Le juge Balancy estime cependant que “reasonable conditions (can be imposed) in connection with the march” - conditions qui doivent être communiquées au People’s Forum aujourd’hui à midi au plus tard, ajoute le juge Balancy.»

L’ensemble de l’article mêle les extraits du jugement en anglais et les commentaires en français. A la page 5, du journal, une tribune libre très fouillée, consacrée au système électoral, est entièrement rédigée en anglais. Enfin, un grand nombre d’annonces commerciales et administratives sont également rédigées en anglais.

A propos de L’Express du 10 janvier 2003, dont le niveau parait nettement moins rigoureux que Le Mauricien, les mêmes remarques peuvent être formulées. Ainsi, dans un article consacré aux cotonniers américains à propos de la libéralisation du commerce international, on peut lire l’extrait suivant intégré dans le corps de l’article :

«D’ailleurs, réagissant à la proposition faite par l’Union européenne, Richard Mills, le porte-parole du représentant commercial américain, devait déclarer : “The EU”s, proposal, while welcome, does not embrace fundamental reform in world agricultural trade. We need to cut subsidies substantially and move away from distorting production. We need to slash tariffs. Without aggressive agriculture reform, Doha will be paralyzed.’ Cependant, quand on sait que la proposition américaine a été faite seulement deux mois après la signature du Farm Act 2002, comment prendre cette ambition de libéralisation du commerce proclamée par les Etats-Unis?»

De même, une page consacrée à la politique étrangère est rédigée totalement en anglais, ainsi qu’un grand nombre d’annonces commerciales et administratives.
L’Express fait également usage de la langue populaire, le créole, dans certains articles consacrés à des faits divers ou à la vie quotidienne, Voici un extrait significatif :

«Le Fonds pour l’intégration sociale des personnes les plus vulnérables leur a offert des feuilles de tôle pour agrandir leur demeure.

Bien qu’étant unijambiste, Antoine aidait à l’embellissement de la maison. “Même ki li pas ti capave marcher, li ti place bane ti roche pour faire sali”, se souvient Giantee. Quand elle commence à parler de son mari, rien ne peut l’arrêter. D’une voix saccadée, elle raconte les derniers moments qu’elle a passés à son chevet, à l’hôpital.

“Li ti gagne ène tas complications et li ti éna beaucoup tubes avec li. Mo ti besoin faire li boire”, dit-elle en pleurant. ‘Dernier fois mo ti trouve mon mari vivant li pas ti capave causé.
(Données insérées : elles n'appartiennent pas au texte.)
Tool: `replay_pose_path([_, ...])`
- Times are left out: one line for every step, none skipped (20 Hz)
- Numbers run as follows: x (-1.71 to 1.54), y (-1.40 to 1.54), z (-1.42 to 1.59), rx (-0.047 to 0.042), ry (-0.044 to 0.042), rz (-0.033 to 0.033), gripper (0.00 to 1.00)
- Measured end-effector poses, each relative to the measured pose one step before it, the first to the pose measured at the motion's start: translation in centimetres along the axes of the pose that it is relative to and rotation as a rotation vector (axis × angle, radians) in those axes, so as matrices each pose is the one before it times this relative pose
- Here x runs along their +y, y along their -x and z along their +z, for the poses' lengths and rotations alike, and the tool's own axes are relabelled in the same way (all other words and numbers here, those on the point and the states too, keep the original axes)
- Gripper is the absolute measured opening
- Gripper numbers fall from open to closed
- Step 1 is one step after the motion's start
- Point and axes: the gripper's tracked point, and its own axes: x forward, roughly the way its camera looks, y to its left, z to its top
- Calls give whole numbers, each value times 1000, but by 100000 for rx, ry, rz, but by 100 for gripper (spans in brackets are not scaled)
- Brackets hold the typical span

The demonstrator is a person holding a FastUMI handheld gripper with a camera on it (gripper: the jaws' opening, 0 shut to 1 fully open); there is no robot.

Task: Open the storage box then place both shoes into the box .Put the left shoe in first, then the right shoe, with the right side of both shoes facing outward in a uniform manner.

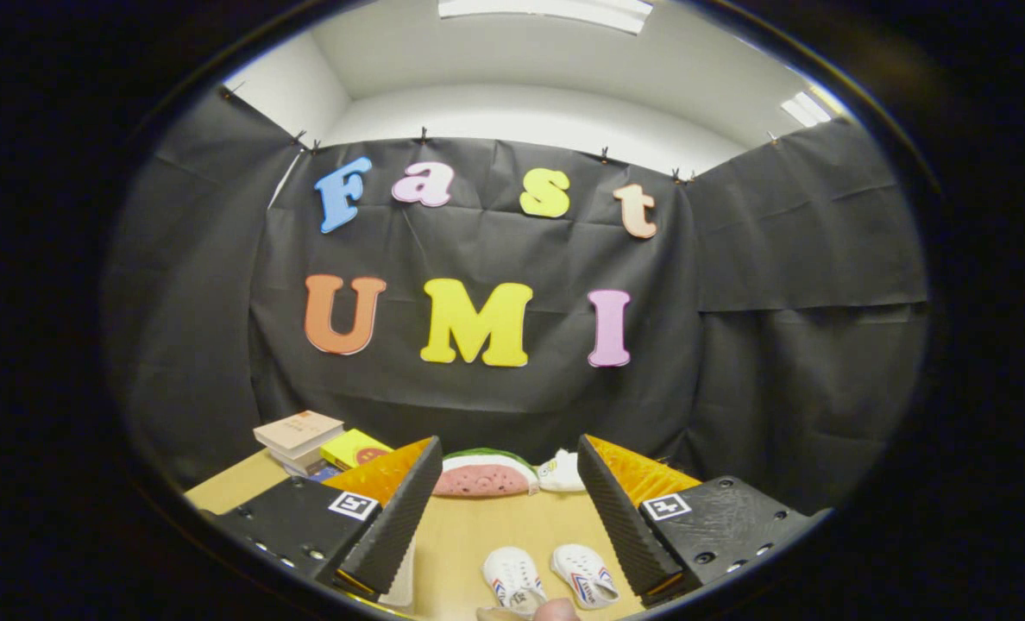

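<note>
Two small white shoes with red and blue stripes lie side by side on the wooden table (478,535), low between my fingers: one shoe (513,579) on the left, the other shoe (584,573) on the right. My gripper (508,504) is open and held above the table, with nothing between its fingers. A bit of a white object (402,580) shows beside the left finger; I cannot tell what it is. A fingertip of a person's hand (556,611) peeks in just below the shoes.
Beyond the fingers lie a watermelon-slice toy (483,474) and a small white plush item (562,472). A stack of books (298,436) and a yellow box (354,448) sit at the table's far left. Black cloth walls close the booth behind.
</note>
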Motion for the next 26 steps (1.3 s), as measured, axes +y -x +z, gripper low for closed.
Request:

Li ti pé guette moi fixe et li ti pé ploré.’ C’est le dernier souvenir qu’elle a d’Antoine avec qui elle a vécu pendant plus de 15 ans.»

Les mêmes remarques générales peuvent être faites pour un hebdomadaire, «Week-end».

Par contre, l’hebdomadaire News, est exclusivement rédigé en anglais.

Quelques observations

A un moment où l’impérialisme de la langue anglaise est critiqué, souvent à juste titre d’ailleurs, on peut relever ici que le français s’est maintenu en compagnie d’un idiome local, le créole, et de l’anglais, chacun se limitant ou se spécialisant dans un secteur d’activité particulier.

A l’anglais, l’administration, au français, la culture, les journaux et l’usage courant, au créole l’usage populaire.
Pour un Européen, habitué à l’homogénéité linguistique, ce patchwork est surprenant. En effet, tant en France qu’en Italie, ou en Belgique -mais pas au Grand-Duché de Luxembourg-, on a opté pour l’unilinguisme où la langue administrative coïncide avec la langue de communication et pour l’essentiel avec la langue quotidienne.

Le modèle de l’ile Maurice n’est pas unique puisque, dans beaucoup de pays d’Afrique francophone ou anglophone, on retrouve un schéma analogue, par exemple avec le français réservé à la vie administrative, à la culture et aux journaux, et la langue locale ou ? réservée à l’usage quotidien (ainsi, au Congo, Kinshasa, le français coexiste avec le lingala).

Par contre, le modèle de l’ile Maurice est intéressant et original dans la mesure où il permet la coexistence des deux langues internationales qui se sont implantées dans l’ile à des époques différentes et qui se sont spécialisées dans des domaines différents et d’une langue locale.